Dass ein paar EU- Fanatiker ganz heiß darauf sind, die nächste Erweiterungsrunde so bald wie möglich einzuläuten, ist nicht zu überhören. Sagte doch erst kürzlich auch Kanzler Kurz, dass die EU erst dann komplett ist, wenn auch die (West) Balkan- Staaten dabei sind. Jetzt sollen also so schnell wie möglich die Beitrittsverhandlungen mit Mazedonien und Albanien gestartet werden. Dass die Mazedonier kürzlich bei einem Referendum über den zukünftigen offiziellen Namen des Staates und über EU- und NATO- Beitritt zeigten, dass sie von all dem nichts halten, stört die gefährlichen Gaukler in Brüssel nicht. Am Referendum beteiligten sich ja gerade etwas mehr als 35 Prozent und es war somit ungültig. Da spielte es dann auch keine Rolle mehr, dass von diesen etwa 35 Prozent doch mehr als 90 Prozent für den neuen Namen, für EU und NATO stimmten und dass das Referendum nur „beratend“ und nicht verbindlich für die Regierung gewesen wäre. All das juckt die klugen und demokratischen „Brüsseler Männeken“ nicht; es gehört wieder erweitert um jeden Preis. Ach ja; vor Albanien und Mazedonien sollen aber noch Serbien und Montenegro in die „Werte- Union“ aufgenommen werden. Bei Montenegro, von dessen Staatsbürgern mehr als die Hälfte im Ausland lebt, reicht als Aufnahmevoraussetzung wohl, dass es seit einigen Jahren den Euro schon als offizielle Währung gibt und bei Serbien, dass viele Serben z. B. in Wien leben. Wie oder was auch immer: Die Zukunft der sechs Balkanstaaten liegt in der EU. Das wurde schon in der Schlusserklärung der Westbalkan- Konferenz im Juli letzten Jahres in Triest so festgehalten.
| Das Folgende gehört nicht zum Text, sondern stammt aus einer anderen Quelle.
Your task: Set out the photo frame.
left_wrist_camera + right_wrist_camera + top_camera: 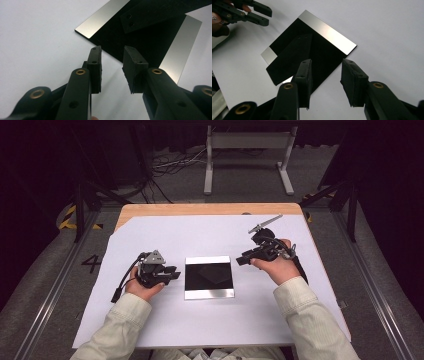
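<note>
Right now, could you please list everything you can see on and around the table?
Picture frame: one, black back with silver strips along two edges, lying flat at the middle of the white sheet between the two tools.
Frame stand flap: one, black, on the frame's back.
White sheet: one, white, covering most of the table.
Table: one, light wood, far edge showing beyond the sheet.
Metal stand: one, grey, on the floor beyond the table.
Cables: several, dark and pale, on the floor at the far left.
Left tool: one, black, left of the frame, jaws open, holding nothing.
Right tool: one, black, right of the frame, jaws open, holding nothing.
Sleeves: two, pale, at the near edge.
</note>
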The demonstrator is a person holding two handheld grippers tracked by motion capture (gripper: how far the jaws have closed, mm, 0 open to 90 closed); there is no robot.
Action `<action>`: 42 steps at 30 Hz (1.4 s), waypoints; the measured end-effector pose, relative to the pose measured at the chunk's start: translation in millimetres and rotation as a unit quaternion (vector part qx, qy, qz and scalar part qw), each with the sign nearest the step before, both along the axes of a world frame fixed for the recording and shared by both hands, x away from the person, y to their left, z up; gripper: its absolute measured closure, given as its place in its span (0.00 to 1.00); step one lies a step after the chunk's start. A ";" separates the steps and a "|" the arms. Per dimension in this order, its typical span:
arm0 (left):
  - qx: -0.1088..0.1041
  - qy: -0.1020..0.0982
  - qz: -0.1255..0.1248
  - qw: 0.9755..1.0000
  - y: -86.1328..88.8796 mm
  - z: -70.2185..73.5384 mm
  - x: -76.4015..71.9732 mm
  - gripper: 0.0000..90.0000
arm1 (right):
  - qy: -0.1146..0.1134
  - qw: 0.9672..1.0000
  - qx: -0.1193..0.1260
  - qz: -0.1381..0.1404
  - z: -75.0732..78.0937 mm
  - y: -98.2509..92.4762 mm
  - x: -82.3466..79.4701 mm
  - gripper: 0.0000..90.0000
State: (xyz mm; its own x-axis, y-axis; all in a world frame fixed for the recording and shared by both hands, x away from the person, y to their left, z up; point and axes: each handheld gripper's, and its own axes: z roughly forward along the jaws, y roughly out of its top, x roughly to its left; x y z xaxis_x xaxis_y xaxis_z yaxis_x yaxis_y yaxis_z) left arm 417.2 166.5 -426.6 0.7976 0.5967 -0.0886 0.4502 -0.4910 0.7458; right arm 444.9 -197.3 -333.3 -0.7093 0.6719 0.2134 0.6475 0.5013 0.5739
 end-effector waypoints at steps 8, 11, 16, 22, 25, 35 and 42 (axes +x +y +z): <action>0.001 0.000 0.000 1.000 -0.3 -0.3 0.1 0.76 | 0.052 0.998 0.026 -0.039 -7.6 -3.1 10.3 0.66; 0.001 0.001 0.000 1.000 -0.2 -0.2 0.0 0.76 | 0.072 0.995 0.041 -0.058 -9.8 -3.5 12.9 0.64; 0.001 0.001 0.000 1.000 -0.3 -0.2 -0.1 0.75 | 0.097 0.990 0.061 -0.078 -13.7 -5.2 17.8 0.62; 0.001 0.000 0.000 1.000 -0.1 0.3 -0.3 0.75 | 0.133 0.984 0.082 -0.090 -21.0 -7.2 23.9 0.61; 0.001 0.000 -0.001 1.000 -0.4 0.6 -0.4 0.75 | 0.143 0.981 0.089 -0.095 -23.1 -7.7 25.2 0.61; -0.001 0.001 -0.002 1.000 -0.8 0.4 -0.3 0.75 | 0.172 0.975 0.100 -0.098 -28.9 -5.0 28.4 0.67; -0.001 0.001 -0.002 1.000 -0.5 0.3 0.0 0.76 | 0.186 0.970 0.118 -0.100 -32.7 -2.9 29.0 0.69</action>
State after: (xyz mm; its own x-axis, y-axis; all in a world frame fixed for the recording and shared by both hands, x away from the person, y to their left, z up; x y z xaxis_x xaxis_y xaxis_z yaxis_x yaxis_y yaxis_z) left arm 417.3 166.0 -426.4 0.7997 0.5933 -0.0917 0.4498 -0.4909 0.7461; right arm 473.8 -200.2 -365.9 -0.4145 0.6897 0.5938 0.9025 0.2273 0.3659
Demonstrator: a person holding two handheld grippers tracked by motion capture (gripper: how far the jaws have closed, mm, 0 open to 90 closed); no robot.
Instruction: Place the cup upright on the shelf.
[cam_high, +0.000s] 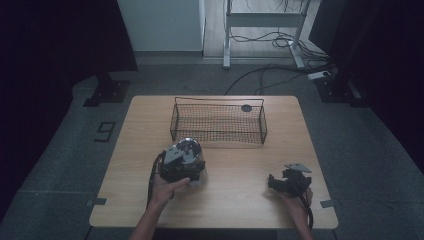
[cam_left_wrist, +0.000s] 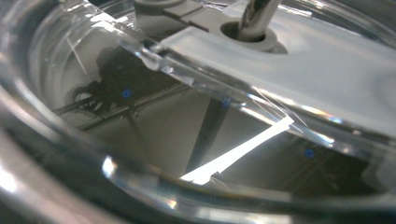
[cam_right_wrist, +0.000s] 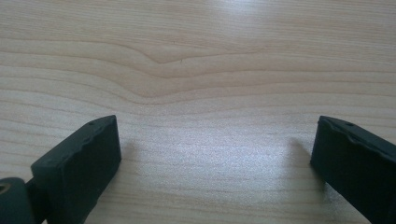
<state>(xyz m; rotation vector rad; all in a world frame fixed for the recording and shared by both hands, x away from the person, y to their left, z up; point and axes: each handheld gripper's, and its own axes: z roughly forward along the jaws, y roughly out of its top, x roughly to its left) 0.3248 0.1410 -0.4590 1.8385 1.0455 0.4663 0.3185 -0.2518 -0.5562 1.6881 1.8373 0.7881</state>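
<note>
The clear glass vessel (cam_high: 189, 150) sits left of the desk's (cam_high: 240, 187) middle, just in front of the wire basket (cam_high: 218, 121), with the left tool (cam_high: 181, 161) at it; whether its jaws grip I cannot tell. I'd lift it slowly and level over the basket's near rim. The left gripper view adds the rim (cam_left_wrist: 140, 186) and a metal stem (cam_left_wrist: 254, 18); the right tool (cam_right_wrist: 212, 158) gapes wide over bare wood near the right front corner.
</note>
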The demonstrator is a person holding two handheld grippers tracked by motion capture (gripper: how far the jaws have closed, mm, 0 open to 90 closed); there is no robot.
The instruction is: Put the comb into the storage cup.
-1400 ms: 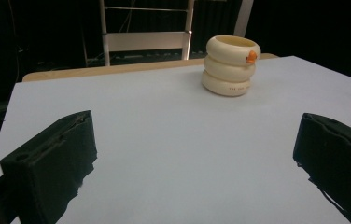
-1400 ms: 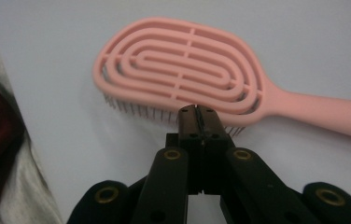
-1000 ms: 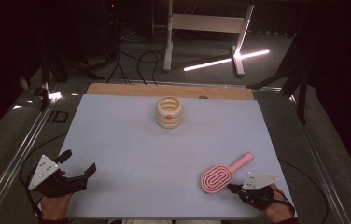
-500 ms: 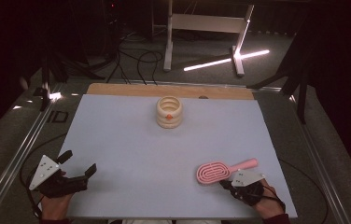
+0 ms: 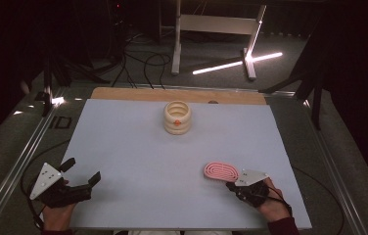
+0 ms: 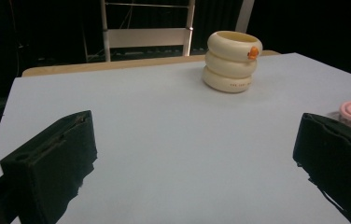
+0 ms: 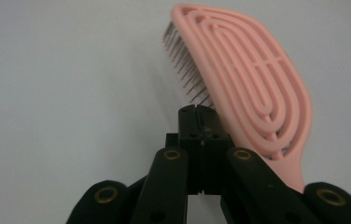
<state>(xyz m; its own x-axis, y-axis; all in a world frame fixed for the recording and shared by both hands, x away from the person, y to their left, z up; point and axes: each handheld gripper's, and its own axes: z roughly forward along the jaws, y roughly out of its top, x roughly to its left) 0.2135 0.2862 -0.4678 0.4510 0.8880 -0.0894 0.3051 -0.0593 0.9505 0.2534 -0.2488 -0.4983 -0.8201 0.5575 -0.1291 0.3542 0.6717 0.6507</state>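
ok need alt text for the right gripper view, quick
A pink hairbrush with an oval, ridged open-work back lies tilted on a pale table surface, its thin bristles facing left. The right gripper rises from below with its black jaws closed together, right beside the brush's lower edge.

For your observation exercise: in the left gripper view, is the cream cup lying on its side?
No, the cup stands upright on the table, its open rim facing up.
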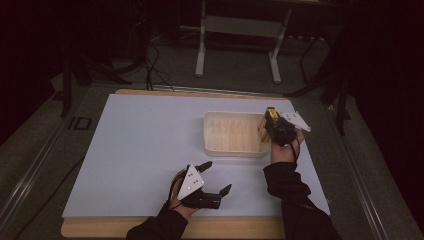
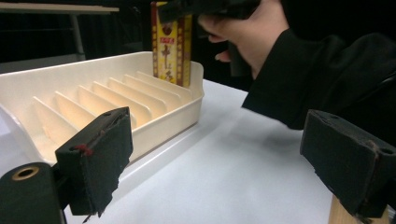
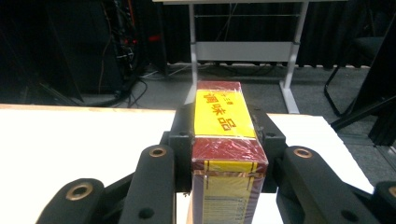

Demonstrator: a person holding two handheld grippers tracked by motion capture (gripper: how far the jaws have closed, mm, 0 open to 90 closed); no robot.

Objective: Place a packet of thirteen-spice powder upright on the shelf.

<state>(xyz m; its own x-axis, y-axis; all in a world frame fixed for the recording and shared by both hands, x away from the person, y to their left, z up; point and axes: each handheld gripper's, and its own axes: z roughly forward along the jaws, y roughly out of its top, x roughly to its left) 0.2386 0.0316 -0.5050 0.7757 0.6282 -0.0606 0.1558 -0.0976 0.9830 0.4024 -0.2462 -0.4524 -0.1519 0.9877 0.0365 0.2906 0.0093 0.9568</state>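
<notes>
We see the right gripper (image 1: 272,127) clamping a red-yellow box (image 1: 265,125) upright at the right end of the cream tray (image 1: 235,151); the left gripper (image 1: 215,179) rests wide open near the worktop's (image 1: 140,150) front edge.

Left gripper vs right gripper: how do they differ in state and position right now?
The left gripper is open with its jaws spread wide and nothing between them; the right gripper is shut on the red and yellow box. The left gripper sits low over the bare white table near the front edge; the right gripper is at the right end of the cream slotted tray, holding the box upright there. Both are hand-held with black jaws.
</notes>
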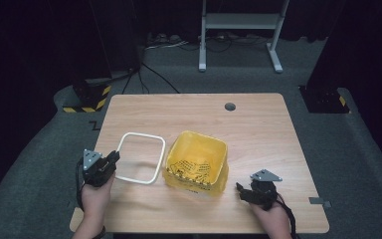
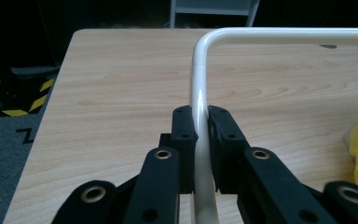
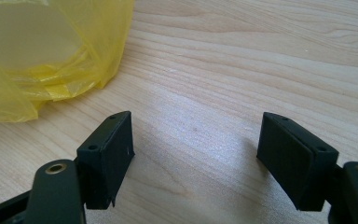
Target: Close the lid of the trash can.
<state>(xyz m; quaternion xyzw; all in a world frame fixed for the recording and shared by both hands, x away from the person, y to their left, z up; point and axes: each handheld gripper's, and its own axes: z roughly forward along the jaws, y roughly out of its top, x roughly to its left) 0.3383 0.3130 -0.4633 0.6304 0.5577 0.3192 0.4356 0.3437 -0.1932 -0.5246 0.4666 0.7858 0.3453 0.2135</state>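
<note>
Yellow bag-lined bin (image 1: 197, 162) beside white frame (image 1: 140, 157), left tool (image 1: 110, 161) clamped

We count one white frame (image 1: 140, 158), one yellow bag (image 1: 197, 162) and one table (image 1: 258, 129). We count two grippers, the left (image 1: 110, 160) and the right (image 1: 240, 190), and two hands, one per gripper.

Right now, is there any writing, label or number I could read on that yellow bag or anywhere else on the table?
Black print on the yellow bag: too small and crumpled to read.
Black mark on the floor by the table's left corner: looks like "Z", uncertain.
White frame and both tongs: no writing visible.
</note>
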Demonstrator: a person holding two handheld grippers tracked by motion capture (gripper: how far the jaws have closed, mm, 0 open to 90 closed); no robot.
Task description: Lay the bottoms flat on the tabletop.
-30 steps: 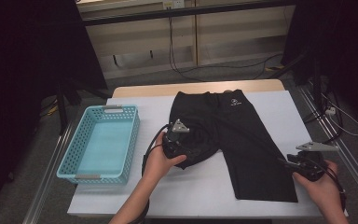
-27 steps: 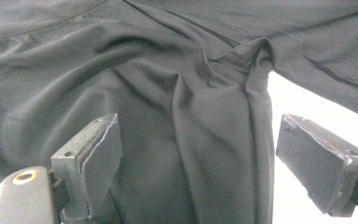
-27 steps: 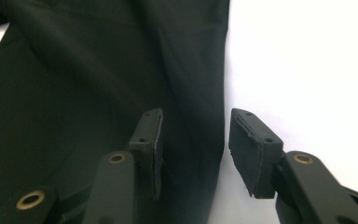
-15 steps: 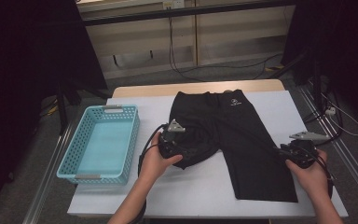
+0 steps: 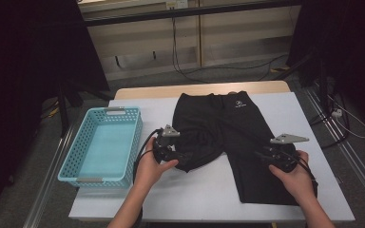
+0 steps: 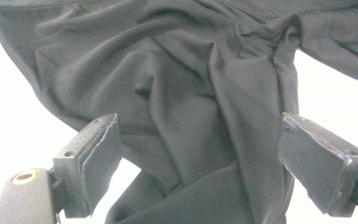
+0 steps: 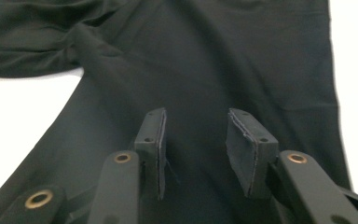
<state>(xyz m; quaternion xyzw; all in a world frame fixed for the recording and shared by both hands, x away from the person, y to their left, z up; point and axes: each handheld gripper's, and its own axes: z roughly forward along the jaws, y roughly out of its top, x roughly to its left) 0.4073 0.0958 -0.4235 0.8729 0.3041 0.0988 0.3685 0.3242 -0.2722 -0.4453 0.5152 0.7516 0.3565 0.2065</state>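
Observation:
A pair of black shorts (image 5: 228,118) lies on the white table (image 5: 204,194), waistband at the far side. Its left leg (image 5: 199,147) is folded up and bunched, and the right leg (image 5: 252,180) lies flat. My left gripper (image 5: 181,157) sits at the bunched leg. In the left gripper view its jaws (image 6: 198,126) stand wide apart, with rumpled cloth (image 6: 182,93) lying between and beyond them, not pinched. My right gripper (image 5: 262,154) hovers over the flat right leg. Its jaws (image 7: 196,116) have just been opening and nothing is between the pads (image 7: 242,140).
A light blue plastic basket (image 5: 135,142) stands empty on the table's left side, close to my left hand. Bare white table shows in front of the shorts and to their right. Beyond the table's far edge are dark floor and cables.
My right gripper has moved left from the table's right edge onto the right leg of the shorts. The left gripper has shifted a little to the left at the bunched leg.

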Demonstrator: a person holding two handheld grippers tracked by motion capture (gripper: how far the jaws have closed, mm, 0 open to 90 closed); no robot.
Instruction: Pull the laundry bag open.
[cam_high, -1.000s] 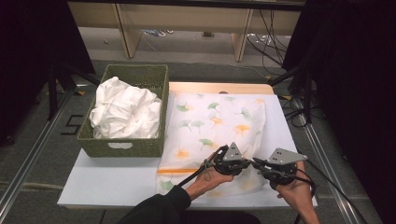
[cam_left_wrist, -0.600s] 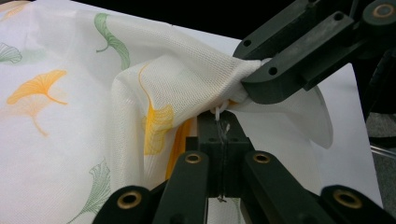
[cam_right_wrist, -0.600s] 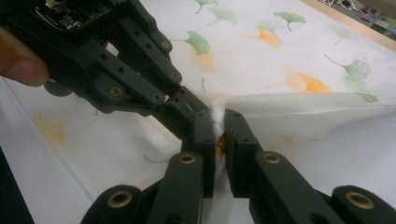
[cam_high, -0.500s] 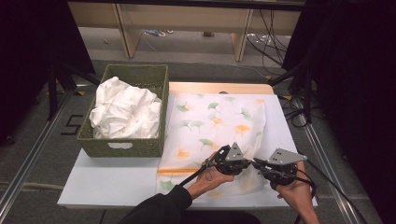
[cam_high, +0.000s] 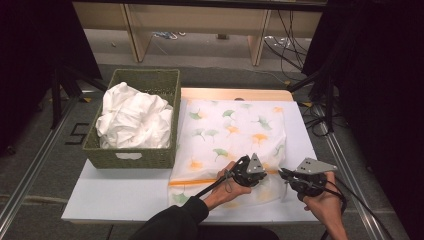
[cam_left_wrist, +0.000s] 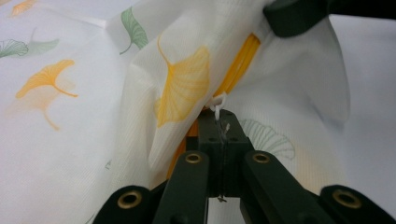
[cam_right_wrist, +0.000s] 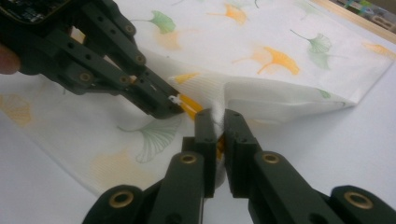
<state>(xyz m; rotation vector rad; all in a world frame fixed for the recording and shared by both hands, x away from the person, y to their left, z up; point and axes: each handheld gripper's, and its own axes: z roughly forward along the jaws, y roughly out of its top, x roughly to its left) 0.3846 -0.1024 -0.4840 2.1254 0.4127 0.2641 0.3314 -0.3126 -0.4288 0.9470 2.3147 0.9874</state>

Und jetzt ist die Vorbereitung für einen Beitritt der Balkanländer eben ein Schwerpunkt der österreichischen Ratspräsidentschaft. Da spielt es natürlich keine Rolle, dass die Österreicher momentan mehrheitlich gegen einen EU- Beitritt der Balkanstaaten sind. Die letzten Beitritte haben ja deutlich gezeigt, welche Probleme sich die EU mit dem Erweiterungswahn eingehandelt hat.

Das ist wohl auch der Grund, warum sich der ehemalige deutsche Parlamentspräsident Lammert alles andere als begeistert zum EU- Erweiterungsprozess äußert. Er forderte in Wien die strikte Einhaltung der Beitrittskriterien und wies auf gemachte Fehler in der Vergangenheit hin. Unser Nationalratspräsident Sobotka hingegen bezeichnete Annäherung und EU- Beitritt als „unverzichtbar“, auch aus sicherheits- und geopolitischen Gesichtspunkten. Immerhin müsse ja eine Annäherung dieser Staaten an Russland unbedingt und um jeden Preis verhindert werden. Und außerdem wird das in Brüssel gerne gehört.